• TASK OBJECTIVE:
Copy the lines below verbatim, beginning with the line that includes "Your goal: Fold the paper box" and continuing to the end; leave out everything before it.

• COLLECTED DATA:
* * * * * * *
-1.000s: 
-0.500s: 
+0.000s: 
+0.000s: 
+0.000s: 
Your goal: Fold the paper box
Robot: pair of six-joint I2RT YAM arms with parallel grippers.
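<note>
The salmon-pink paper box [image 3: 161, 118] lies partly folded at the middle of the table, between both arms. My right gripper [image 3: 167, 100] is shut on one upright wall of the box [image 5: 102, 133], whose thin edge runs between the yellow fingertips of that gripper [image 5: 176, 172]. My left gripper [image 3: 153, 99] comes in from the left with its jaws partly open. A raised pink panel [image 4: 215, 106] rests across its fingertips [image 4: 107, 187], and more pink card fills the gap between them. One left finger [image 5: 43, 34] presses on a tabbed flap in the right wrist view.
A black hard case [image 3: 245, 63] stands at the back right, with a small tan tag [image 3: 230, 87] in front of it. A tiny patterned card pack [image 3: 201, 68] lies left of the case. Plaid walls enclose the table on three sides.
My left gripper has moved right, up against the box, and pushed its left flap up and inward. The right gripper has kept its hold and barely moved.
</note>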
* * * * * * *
• TASK RESPONSE:
Your goal: Fold the paper box
Robot: pair of six-joint I2RT YAM arms with parallel grippers.
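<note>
The salmon-pink paper box [image 3: 161, 118] lies partly folded at the middle of the table, between both arms. My right gripper [image 3: 167, 100] is shut on one upright wall of the box [image 5: 102, 133], whose thin edge runs between the yellow fingertips of that gripper [image 5: 176, 172]. My left gripper [image 3: 153, 99] comes in from the left with its jaws partly open. A raised pink panel [image 4: 215, 106] rests across its fingertips [image 4: 107, 187], and more pink card fills the gap between them. One left finger [image 5: 43, 34] presses on a tabbed flap in the right wrist view.
A black hard case [image 3: 245, 63] stands at the back right, with a small tan tag [image 3: 230, 87] in front of it. A tiny patterned card pack [image 3: 201, 68] lies left of the case. Plaid walls enclose the table on three sides.
My left gripper has moved right, up against the box, and pushed its left flap up and inward. The right gripper has kept its hold and barely moved.
</note>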

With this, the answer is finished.